Sum and product with log

Algebra Level 3

If $\log_{18}36 = x$ and $\log_{24}72 = y$ . Find the value of $4(x + y) -5xy.$

The answer is 2.

2 solutions

Ethan Mandelez
May 30, 2021

Pretty sure there are much simpler ways to do this, but here's my first (successful) approach:

For the working below, treat $x$ as $u$ (I don't know why I used $x$ )

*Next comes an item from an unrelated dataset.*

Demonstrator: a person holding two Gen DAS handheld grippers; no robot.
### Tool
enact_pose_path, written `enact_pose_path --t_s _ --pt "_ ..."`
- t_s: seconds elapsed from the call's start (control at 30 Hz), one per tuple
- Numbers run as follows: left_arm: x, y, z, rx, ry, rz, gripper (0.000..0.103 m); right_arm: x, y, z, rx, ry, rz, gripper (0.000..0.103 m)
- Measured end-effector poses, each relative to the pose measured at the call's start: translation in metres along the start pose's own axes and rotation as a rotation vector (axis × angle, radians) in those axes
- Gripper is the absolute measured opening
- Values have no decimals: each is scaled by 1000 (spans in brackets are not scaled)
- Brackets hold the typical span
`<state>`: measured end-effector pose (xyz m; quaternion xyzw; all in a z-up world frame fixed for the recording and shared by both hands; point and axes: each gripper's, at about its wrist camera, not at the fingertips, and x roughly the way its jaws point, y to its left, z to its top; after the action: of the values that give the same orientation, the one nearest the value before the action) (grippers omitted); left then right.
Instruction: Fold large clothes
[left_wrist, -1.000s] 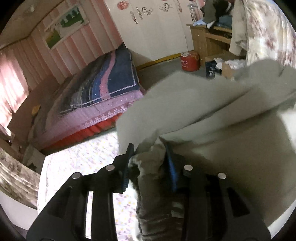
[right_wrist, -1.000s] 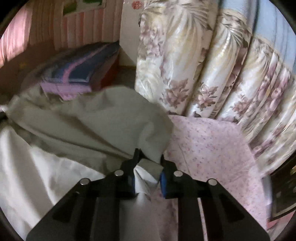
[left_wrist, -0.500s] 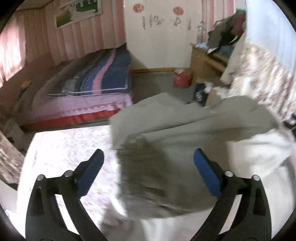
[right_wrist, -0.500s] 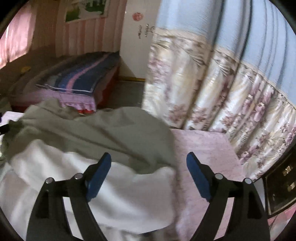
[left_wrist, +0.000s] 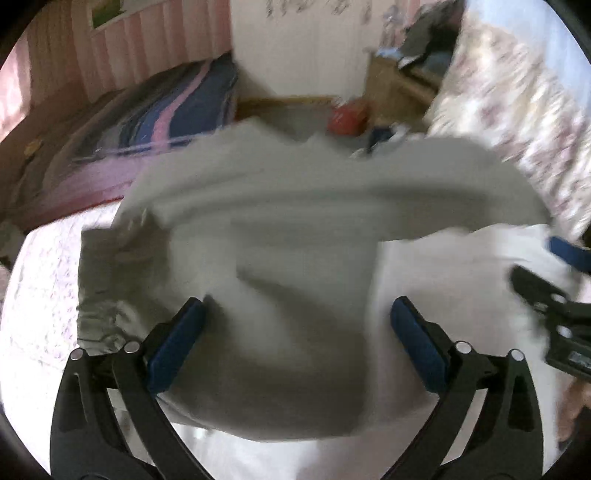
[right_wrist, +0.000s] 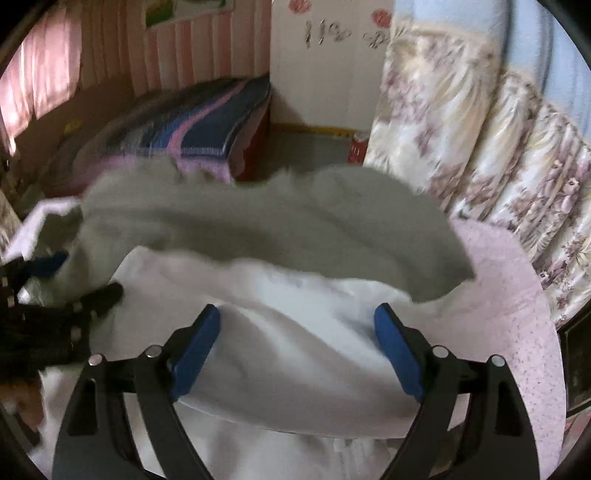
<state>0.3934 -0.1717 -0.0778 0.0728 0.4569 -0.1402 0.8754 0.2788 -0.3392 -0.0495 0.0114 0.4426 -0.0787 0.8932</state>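
A large garment, grey-green outside (left_wrist: 295, 229) with a white lining (right_wrist: 295, 332), lies folded over on the pink floral bed cover (left_wrist: 40, 280). My left gripper (left_wrist: 295, 321) is open and empty above the grey part. My right gripper (right_wrist: 297, 326) is open and empty above the white lining (left_wrist: 461, 280). Each gripper shows in the other's view: the right one at the right edge (left_wrist: 554, 295), the left one at the left edge (right_wrist: 48, 306). The grey layer (right_wrist: 266, 221) lies behind the white part. Both views are motion-blurred.
A second bed with a striped blue and pink blanket (left_wrist: 166, 110) stands behind. Floral curtains (right_wrist: 480, 147) hang on the right. A red container (left_wrist: 349, 114) and a wooden desk (left_wrist: 395, 85) stand on the floor beyond.
One second ago both grippers were shut on the garment's edge. They opened and let it drop, then pulled back and up. The garment has settled on the bed.
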Motion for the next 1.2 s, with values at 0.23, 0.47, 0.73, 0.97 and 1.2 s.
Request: enact_pose_path --t_s 0.23,0.47,0.73,0.97,1.2 --pt "-6 46 -20 74 -1 44 69 -10 -32 -24 -32 -13 -40 88" --pt "-48 49 -3 91 -145 -12 100 -37 -47 13 54 -114 44 95" --pt "18 46 39 89 -5 97 100 62 -47 57 87 148 11 96" --pt "-4 58 31 91 -67 1 100 1 -68 36 108 -57 129 96" --pt "-112 128 -87 71 -138 34 100 -103 -130 -96 126 -68 112 97"
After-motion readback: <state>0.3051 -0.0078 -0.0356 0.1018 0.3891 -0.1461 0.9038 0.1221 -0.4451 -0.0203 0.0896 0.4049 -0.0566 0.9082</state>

You have shown that $x = 1 + \frac1{1 + 2v}$ and $y = 1 + \frac v{v+3} .$

Since the answer is 2, in hindsight, you can prove that $(5x - 4)(5y - 4) = 6 .$

Then expand and rearrange the terms to get the expression in question.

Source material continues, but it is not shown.